■ Task ■
Could you transcribe all of the data word for word?

■ Information provided ■
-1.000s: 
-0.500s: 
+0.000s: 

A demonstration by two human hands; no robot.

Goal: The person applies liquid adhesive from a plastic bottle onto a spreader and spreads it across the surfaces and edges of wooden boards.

■ Problem solution ■
-1.000s: 
-0.500s: 
+0.000s: 

A demonstration by two human hands; no robot.

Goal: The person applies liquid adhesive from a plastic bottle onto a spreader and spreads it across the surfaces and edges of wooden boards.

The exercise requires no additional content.